EXERCISE DETAILS:
Please transcribe the data that follows exactly, from its first line through the line that contains "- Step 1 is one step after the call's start".

PROVIDED DATA:
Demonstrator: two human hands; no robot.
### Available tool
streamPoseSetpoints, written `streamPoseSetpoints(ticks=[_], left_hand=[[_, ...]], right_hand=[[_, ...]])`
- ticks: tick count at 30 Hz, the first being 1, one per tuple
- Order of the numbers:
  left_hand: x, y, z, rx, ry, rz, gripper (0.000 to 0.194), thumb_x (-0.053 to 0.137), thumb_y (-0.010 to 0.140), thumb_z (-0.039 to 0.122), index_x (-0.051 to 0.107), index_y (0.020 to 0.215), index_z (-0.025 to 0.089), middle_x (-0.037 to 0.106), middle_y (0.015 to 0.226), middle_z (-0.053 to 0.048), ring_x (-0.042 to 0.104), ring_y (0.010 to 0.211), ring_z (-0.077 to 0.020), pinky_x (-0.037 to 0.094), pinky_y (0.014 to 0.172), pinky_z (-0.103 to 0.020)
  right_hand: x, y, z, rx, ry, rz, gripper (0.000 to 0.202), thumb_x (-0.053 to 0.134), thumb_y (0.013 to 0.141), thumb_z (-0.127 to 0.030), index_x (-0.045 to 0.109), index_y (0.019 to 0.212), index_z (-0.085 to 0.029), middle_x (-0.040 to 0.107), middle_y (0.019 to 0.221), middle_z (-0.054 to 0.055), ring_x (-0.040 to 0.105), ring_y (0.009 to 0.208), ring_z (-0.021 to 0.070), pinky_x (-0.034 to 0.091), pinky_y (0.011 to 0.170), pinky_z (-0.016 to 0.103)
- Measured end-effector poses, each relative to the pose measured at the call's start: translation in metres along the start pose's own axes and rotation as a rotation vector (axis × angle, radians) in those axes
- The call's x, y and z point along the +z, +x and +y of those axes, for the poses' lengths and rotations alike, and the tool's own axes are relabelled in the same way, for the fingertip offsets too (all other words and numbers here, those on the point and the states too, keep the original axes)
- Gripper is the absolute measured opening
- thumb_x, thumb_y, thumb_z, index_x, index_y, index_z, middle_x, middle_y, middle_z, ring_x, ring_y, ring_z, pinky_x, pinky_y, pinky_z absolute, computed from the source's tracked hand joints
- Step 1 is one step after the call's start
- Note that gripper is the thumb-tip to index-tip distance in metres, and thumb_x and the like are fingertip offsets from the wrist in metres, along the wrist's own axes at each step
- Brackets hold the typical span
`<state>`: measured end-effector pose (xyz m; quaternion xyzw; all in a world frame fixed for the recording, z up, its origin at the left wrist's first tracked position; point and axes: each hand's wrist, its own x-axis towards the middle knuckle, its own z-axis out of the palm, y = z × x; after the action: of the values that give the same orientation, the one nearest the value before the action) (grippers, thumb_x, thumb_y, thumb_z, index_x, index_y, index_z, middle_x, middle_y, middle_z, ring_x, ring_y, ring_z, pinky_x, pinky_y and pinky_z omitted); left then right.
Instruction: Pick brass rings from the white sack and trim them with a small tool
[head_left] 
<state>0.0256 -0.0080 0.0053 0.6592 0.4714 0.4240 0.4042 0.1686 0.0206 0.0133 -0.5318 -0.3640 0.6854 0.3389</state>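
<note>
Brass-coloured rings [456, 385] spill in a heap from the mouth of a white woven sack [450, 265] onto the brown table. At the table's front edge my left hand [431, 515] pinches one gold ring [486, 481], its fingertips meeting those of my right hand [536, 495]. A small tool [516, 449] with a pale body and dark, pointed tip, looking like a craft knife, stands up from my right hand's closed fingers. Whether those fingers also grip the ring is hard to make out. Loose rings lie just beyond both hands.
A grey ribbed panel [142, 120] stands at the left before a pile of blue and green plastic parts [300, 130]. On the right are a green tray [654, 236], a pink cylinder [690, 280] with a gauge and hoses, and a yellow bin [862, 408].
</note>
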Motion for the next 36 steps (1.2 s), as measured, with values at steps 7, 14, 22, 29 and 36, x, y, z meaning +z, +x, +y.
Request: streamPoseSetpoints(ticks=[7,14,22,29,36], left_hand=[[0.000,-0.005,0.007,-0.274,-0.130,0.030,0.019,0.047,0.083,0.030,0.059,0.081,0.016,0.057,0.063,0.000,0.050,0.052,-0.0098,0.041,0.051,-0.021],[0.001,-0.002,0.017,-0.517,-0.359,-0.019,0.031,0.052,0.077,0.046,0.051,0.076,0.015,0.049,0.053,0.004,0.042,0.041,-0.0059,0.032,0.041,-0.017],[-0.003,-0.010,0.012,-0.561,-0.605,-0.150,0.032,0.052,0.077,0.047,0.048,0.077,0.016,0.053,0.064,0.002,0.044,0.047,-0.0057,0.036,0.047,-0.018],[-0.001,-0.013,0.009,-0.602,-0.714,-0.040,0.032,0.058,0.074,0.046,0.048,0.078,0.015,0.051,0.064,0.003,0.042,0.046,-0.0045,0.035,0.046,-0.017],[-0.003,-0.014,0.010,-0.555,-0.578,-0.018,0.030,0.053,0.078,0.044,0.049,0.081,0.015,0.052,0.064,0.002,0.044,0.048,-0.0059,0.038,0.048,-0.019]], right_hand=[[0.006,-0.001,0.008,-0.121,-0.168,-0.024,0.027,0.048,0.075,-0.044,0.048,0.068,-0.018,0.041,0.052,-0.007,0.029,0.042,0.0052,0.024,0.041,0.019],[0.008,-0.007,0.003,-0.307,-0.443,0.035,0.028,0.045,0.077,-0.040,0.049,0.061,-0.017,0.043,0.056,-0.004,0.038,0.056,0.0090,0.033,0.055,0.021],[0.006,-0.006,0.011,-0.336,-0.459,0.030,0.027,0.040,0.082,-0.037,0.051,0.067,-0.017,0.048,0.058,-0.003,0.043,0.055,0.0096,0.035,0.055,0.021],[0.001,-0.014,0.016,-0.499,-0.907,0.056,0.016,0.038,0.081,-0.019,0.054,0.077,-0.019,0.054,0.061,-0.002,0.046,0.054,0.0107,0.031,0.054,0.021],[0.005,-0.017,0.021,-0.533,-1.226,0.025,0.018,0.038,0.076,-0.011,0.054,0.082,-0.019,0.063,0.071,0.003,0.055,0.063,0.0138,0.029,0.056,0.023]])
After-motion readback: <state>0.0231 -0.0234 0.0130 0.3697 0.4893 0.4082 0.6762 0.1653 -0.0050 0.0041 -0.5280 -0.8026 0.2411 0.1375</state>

REPLY TO THE TASK:
Demonstrator: two human hands; no robot.
### Available tool
streamPoseSetpoints, written `streamPoseSetpoints(ticks=[_], left_hand=[[_, ...]], right_hand=[[_, ...]])`
- ticks: tick count at 30 Hz, the first being 1, one per tuple
- Order of the numbers:
  left_hand: x, y, z, rx, ry, rz, gripper (0.000 to 0.194), thumb_x (-0.053 to 0.137), thumb_y (-0.010 to 0.140), thumb_z (-0.039 to 0.122), index_x (-0.051 to 0.107), index_y (0.020 to 0.215), index_z (-0.025 to 0.089), middle_x (-0.037 to 0.106), middle_y (0.015 to 0.226), middle_z (-0.053 to 0.048), ring_x (-0.042 to 0.104), ring_y (0.010 to 0.211), ring_z (-0.077 to 0.020), pinky_x (-0.037 to 0.094), pinky_y (0.014 to 0.172), pinky_z (-0.103 to 0.020)
  right_hand: x, y, z, rx, ry, rz, gripper (0.000 to 0.202), thumb_x (-0.053 to 0.134), thumb_y (0.013 to 0.141), thumb_z (-0.127 to 0.030), index_x (-0.045 to 0.109), index_y (0.019 to 0.212), index_z (-0.085 to 0.029), middle_x (-0.040 to 0.107), middle_y (0.019 to 0.221), middle_z (-0.054 to 0.055), ring_x (-0.040 to 0.105), ring_y (0.009 to 0.208), ring_z (-0.021 to 0.070), pinky_x (-0.034 to 0.091), pinky_y (0.011 to 0.170), pinky_z (-0.016 to 0.103)
- Measured end-effector poses, each relative to the pose measured at the call's start: translation in metres along the start pose's own axes and rotation as a rotation vector (axis × angle, radians) in those axes
- The call's x, y and z point along the +z, +x and +y of those axes, for the poses' lengths and rotations alike, and the tool's own axes are relabelled in the same way, for the fingertip offsets too (all other words and numbers here, those on the point and the states too, keep the original axes)
- Gripper is the absolute measured opening
- thumb_x, thumb_y, thumb_z, index_x, index_y, index_z, middle_x, middle_y, middle_z, ring_x, ring_y, ring_z, pinky_x, pinky_y, pinky_z absolute, computed from the source's tracked hand joints
- Step 1 is one step after the call's start

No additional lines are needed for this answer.